_EXERCISE AIM:_ Repeat the data in full. Drop every picture.

════════════════

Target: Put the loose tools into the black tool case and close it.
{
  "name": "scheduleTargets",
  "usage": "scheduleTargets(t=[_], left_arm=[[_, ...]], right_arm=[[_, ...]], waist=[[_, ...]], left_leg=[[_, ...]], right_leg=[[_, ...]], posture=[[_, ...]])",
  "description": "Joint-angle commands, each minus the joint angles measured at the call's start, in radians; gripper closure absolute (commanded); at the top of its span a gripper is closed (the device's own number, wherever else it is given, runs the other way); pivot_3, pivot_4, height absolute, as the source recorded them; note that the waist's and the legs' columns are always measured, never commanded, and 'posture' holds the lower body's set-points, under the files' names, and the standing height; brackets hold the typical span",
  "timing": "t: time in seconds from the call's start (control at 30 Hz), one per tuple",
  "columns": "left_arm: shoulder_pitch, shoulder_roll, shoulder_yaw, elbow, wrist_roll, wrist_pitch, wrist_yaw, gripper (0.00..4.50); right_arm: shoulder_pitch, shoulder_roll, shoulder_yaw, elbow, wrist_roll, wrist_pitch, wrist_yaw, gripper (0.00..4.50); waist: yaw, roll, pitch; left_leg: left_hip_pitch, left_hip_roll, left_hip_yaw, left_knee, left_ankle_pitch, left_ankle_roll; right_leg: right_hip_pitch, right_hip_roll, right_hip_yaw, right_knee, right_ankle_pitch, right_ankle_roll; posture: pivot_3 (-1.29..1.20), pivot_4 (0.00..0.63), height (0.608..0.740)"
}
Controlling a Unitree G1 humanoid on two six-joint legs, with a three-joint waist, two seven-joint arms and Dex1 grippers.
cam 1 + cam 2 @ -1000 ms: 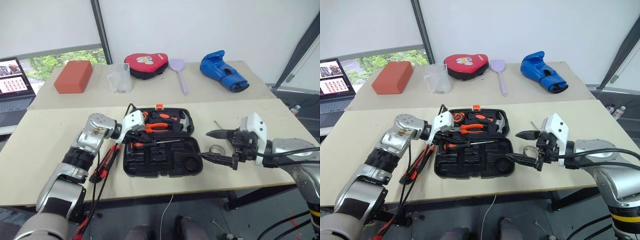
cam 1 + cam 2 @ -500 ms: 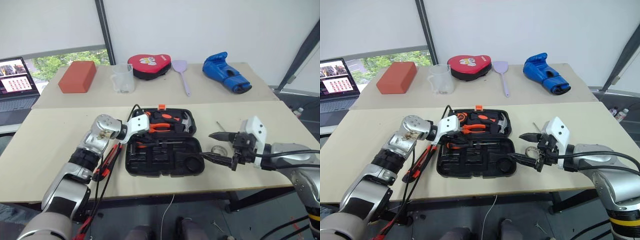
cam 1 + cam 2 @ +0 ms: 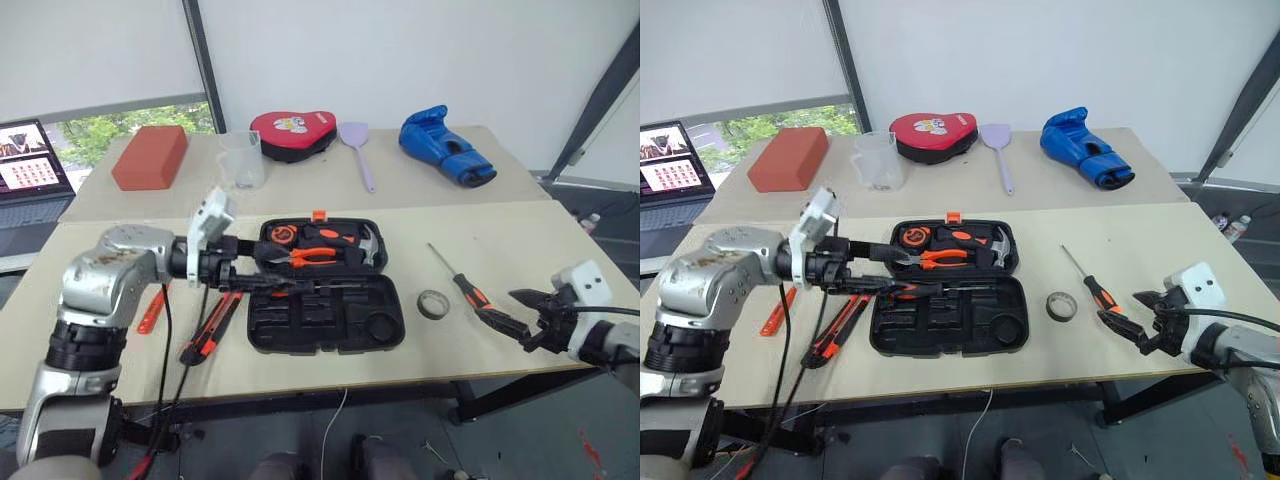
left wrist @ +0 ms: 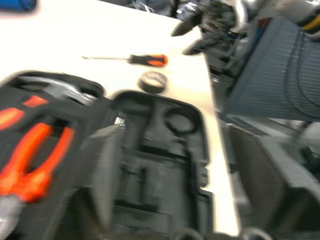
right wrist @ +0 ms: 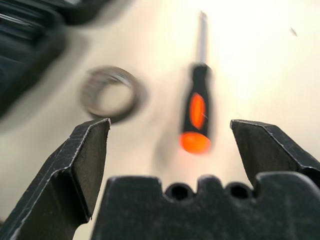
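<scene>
I'm at a pale beige table (image 3: 120, 330) with a second table pushed against its far edge, white walls beyond and a window at far left beside a laptop (image 3: 30, 160). On the far table sit a red block (image 3: 150, 156), a clear measuring cup (image 3: 241, 158), a red padded mitt (image 3: 292, 135), a lilac spatula (image 3: 358, 148) and a blue boxing glove (image 3: 445, 146).

The black tool case (image 3: 322, 285) lies open in front of me, hammer and pliers seated in its far half. My left gripper (image 3: 262, 271) hangs over the case's left edge, fingers spread and empty. My right gripper (image 3: 520, 320) is near the table's front right corner, fingers wide apart and empty, pointing towards a black-and-orange screwdriver (image 3: 468, 290). The tape roll (image 3: 432, 304) lies between that screwdriver and the case.

Left of the case, the utility knife (image 3: 208, 332) is partly crossed by my arm's cables, and the slim orange tester (image 3: 151, 309) is half hidden behind my forearm. My left wrist view is smeared; slot contents there are hard to make out
</scene>
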Motion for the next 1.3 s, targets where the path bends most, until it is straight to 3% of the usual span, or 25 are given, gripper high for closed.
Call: scheduleTargets(t=[0.03, 0.27, 0.43, 0.6, 0.67, 0.77, 0.87, 1.0, 1.1, 1.3], left_arm=[[0.003, 0.023, -0.026, -0.038, 0.022, -0.059, 0.001, 0.03], [-0.011, 0.038, -0.055, -0.019, 0.028, -0.083, -0.010, 0.03], [-0.004, 0.056, -0.061, -0.007, 0.032, -0.104, -0.015, 0.00], [0.017, 0.087, -0.050, 0.015, 0.037, -0.129, -0.022, 0.00], [0.032, 0.108, -0.038, 0.018, 0.035, -0.132, -0.024, 0.00], [0.062, 0.144, -0.020, 0.012, 0.034, -0.138, -0.027, 0.00], [0.111, 0.196, -0.009, -0.001, 0.038, -0.153, -0.052, 0.00], [0.158, 0.232, -0.004, -0.014, 0.043, -0.183, -0.058, 0.00], [0.158, 0.225, -0.004, -0.020, 0.039, -0.185, -0.044, 0.00], [0.161, 0.216, -0.001, -0.026, 0.035, -0.189, -0.021, 0.00]], right_arm=[[-0.075, 0.030, 0.049, 0.067, -0.052, -0.065, -0.024, 0.00], [-0.220, 0.113, 0.136, 0.314, -0.155, -0.176, -0.065, 0.00], [-0.237, 0.132, 0.138, 0.365, -0.168, -0.220, -0.051, 1.33], [-0.258, 0.137, 0.106, 0.374, -0.143, -0.230, -0.042, 3.19], [-0.299, 0.143, 0.086, 0.365, -0.113, -0.214, -0.041, 3.51], [-0.390, 0.144, 0.092, 0.302, -0.059, -0.189, 0.014, 3.50], [-0.481, 0.118, 0.219, 0.143, 0.016, -0.146, 0.222, 3.50], [-0.587, 0.100, 0.474, 0.086, -0.104, -0.246, 0.433, 3.50], [-0.641, 0.111, 0.578, 0.139, -0.200, -0.357, 0.493, 3.50], [-0.697, 0.143, 0.665, 0.279, -0.331, -0.517, 0.524, 3.50]], waist=[[0.000, 0.000, 0.000], [-0.001, 0.000, 0.000], [-0.002, 0.000, 0.000], [-0.004, 0.000, 0.000], [-0.005, 0.001, 0.000], [-0.014, 0.002, 0.001], [-0.028, 0.003, 0.001], [-0.030, 0.002, 0.001], [-0.007, 0.001, 0.001], [-0.002, 0.001, 0.001]], left_leg=[[0.000, 0.000, 0.000, 0.000, 0.000, 0.000], [0.000, 0.000, 0.001, -0.001, 0.003, 0.005], [-0.001, 0.000, 0.001, -0.002, 0.004, 0.006], [-0.001, 0.000, 0.001, -0.002, 0.003, 0.005], [-0.001, 0.000, 0.001, -0.002, 0.003, 0.005], [-0.002, 0.000, 0.002, -0.002, 0.004, 0.005], [-0.003, 0.001, 0.004, -0.002, 0.004, 0.006], [-0.003, 0.004, 0.005, -0.004, 0.004, 0.006], [-0.004, 0.002, 0.004, -0.003, 0.003, 0.007], [-0.007, -0.002, 0.005, -0.001, 0.002, 0.008]], right_leg=[[0.000, 0.000, 0.001, 0.000, 0.000, 0.000], [-0.001, 0.001, 0.002, 0.000, 0.000, -0.001], [-0.003, 0.001, 0.001, -0.001, 0.000, -0.001], [-0.003, 0.001, 0.002, 0.000, 0.000, -0.001], [-0.003, 0.001, 0.002, 0.000, 0.000, -0.001], [-0.005, 0.001, 0.003, 0.000, 0.000, -0.001], [-0.008, 0.002, 0.004, 0.001, 0.000, -0.001], [-0.010, 0.005, 0.005, 0.001, -0.001, -0.003], [-0.010, 0.003, 0.003, 0.000, -0.001, -0.003], [-0.011, 0.000, -0.001, -0.001, 0.002, 0.002]], posture=[[0.00, 0.150, 0.740], [0.00, 0.150, 0.740], [0.00, 0.150, 0.740], [0.00, 0.150, 0.740], [0.00, 0.150, 0.740], [0.00, 0.150, 0.740], [0.00, 0.150, 0.740], [0.00, 0.150, 0.740], [0.00, 0.150, 0.740], [0.00, 0.150, 0.740]])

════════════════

_RESPONSE FOR THIS EXERCISE:_
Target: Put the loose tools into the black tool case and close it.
{
  "name": "scheduleTargets",
  "usage": "scheduleTargets(t=[_], left_arm=[[_, ...]], right_arm=[[_, ...]], waist=[[_, ...]], left_leg=[[_, ...]], right_leg=[[_, ...]], posture=[[_, ...]])",
  "description": "Joint-angle commands, each minus the joint angles measured at the call's start, in radians; gripper closure absolute (commanded); at the top of its span a gripper is closed (the device's own number, wherever else it is given, runs the other way); pivot_3, pivot_4, height absolute, as the source recorded them; note that the waist's and the legs' columns are always measured, never commanded, and 'posture' holds the lower body's set-points, under the files' names, and the standing height; brackets hold the typical span",
  "timing": "t: time in seconds from the call's start (control at 30 Hz), one per tuple",
  "columns": "left_arm: shoulder_pitch, shoulder_roll, shoulder_yaw, elbow, wrist_roll, wrist_pitch, wrist_yaw, gripper (0.00..4.50); right_arm: shoulder_pitch, shoulder_roll, shoulder_yaw, elbow, wrist_roll, wrist_pitch, wrist_yaw, gripper (0.00..4.50); waist: yaw, roll, pitch; left_leg: left_hip_pitch, left_hip_roll, left_hip_yaw, left_knee, left_ankle_pitch, left_ankle_roll; right_leg: right_hip_pitch, right_hip_roll, right_hip_yaw, right_knee, right_ankle_pitch, right_ankle_roll; posture: pivot_3 (-1.29..1.20), pivot_4 (0.00..0.63), height (0.608..0.740)"
}
Controlling a Unitree G1 humanoid on two six-joint legs, with a three-joint waist, two seven-joint arms and Dex1 grippers.
cam 1 + cam 2 @ -1000 ms: 
cam 1 + cam 2 @ -500 ms: 
cam 1 + cam 2 @ +0 ms: 
left wrist @ +0 ms: 
right wrist @ +0 ms: 
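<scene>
I'm at a pale beige table (image 3: 120, 330) with a second table pushed against its far edge, white walls beyond and a window at far left beside a laptop (image 3: 30, 160). On the far table sit a red block (image 3: 150, 156), a clear measuring cup (image 3: 241, 158), a red padded mitt (image 3: 292, 135), a lilac spatula (image 3: 358, 148) and a blue boxing glove (image 3: 445, 146).

The black tool case (image 3: 322, 285) lies open in front of me, hammer and pliers seated in its far half. My left gripper (image 3: 262, 271) hangs over the case's left edge, fingers spread and empty. My right gripper (image 3: 520, 320) is near the table's front right corner, fingers wide apart and empty, pointing towards a black-and-orange screwdriver (image 3: 468, 290). The tape roll (image 3: 432, 304) lies between that screwdriver and the case.

Left of the case, the utility knife (image 3: 208, 332) is partly crossed by my arm's cables, and the slim orange tester (image 3: 151, 309) is half hidden behind my forearm. My left wrist view is smeared; slot contents there are hard to make out
</scene>
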Motion for the next 1.3 s, targets where the path bends most, until it is straight to 3% of the usual span, or 25 are given, gripper high for closed.
Call: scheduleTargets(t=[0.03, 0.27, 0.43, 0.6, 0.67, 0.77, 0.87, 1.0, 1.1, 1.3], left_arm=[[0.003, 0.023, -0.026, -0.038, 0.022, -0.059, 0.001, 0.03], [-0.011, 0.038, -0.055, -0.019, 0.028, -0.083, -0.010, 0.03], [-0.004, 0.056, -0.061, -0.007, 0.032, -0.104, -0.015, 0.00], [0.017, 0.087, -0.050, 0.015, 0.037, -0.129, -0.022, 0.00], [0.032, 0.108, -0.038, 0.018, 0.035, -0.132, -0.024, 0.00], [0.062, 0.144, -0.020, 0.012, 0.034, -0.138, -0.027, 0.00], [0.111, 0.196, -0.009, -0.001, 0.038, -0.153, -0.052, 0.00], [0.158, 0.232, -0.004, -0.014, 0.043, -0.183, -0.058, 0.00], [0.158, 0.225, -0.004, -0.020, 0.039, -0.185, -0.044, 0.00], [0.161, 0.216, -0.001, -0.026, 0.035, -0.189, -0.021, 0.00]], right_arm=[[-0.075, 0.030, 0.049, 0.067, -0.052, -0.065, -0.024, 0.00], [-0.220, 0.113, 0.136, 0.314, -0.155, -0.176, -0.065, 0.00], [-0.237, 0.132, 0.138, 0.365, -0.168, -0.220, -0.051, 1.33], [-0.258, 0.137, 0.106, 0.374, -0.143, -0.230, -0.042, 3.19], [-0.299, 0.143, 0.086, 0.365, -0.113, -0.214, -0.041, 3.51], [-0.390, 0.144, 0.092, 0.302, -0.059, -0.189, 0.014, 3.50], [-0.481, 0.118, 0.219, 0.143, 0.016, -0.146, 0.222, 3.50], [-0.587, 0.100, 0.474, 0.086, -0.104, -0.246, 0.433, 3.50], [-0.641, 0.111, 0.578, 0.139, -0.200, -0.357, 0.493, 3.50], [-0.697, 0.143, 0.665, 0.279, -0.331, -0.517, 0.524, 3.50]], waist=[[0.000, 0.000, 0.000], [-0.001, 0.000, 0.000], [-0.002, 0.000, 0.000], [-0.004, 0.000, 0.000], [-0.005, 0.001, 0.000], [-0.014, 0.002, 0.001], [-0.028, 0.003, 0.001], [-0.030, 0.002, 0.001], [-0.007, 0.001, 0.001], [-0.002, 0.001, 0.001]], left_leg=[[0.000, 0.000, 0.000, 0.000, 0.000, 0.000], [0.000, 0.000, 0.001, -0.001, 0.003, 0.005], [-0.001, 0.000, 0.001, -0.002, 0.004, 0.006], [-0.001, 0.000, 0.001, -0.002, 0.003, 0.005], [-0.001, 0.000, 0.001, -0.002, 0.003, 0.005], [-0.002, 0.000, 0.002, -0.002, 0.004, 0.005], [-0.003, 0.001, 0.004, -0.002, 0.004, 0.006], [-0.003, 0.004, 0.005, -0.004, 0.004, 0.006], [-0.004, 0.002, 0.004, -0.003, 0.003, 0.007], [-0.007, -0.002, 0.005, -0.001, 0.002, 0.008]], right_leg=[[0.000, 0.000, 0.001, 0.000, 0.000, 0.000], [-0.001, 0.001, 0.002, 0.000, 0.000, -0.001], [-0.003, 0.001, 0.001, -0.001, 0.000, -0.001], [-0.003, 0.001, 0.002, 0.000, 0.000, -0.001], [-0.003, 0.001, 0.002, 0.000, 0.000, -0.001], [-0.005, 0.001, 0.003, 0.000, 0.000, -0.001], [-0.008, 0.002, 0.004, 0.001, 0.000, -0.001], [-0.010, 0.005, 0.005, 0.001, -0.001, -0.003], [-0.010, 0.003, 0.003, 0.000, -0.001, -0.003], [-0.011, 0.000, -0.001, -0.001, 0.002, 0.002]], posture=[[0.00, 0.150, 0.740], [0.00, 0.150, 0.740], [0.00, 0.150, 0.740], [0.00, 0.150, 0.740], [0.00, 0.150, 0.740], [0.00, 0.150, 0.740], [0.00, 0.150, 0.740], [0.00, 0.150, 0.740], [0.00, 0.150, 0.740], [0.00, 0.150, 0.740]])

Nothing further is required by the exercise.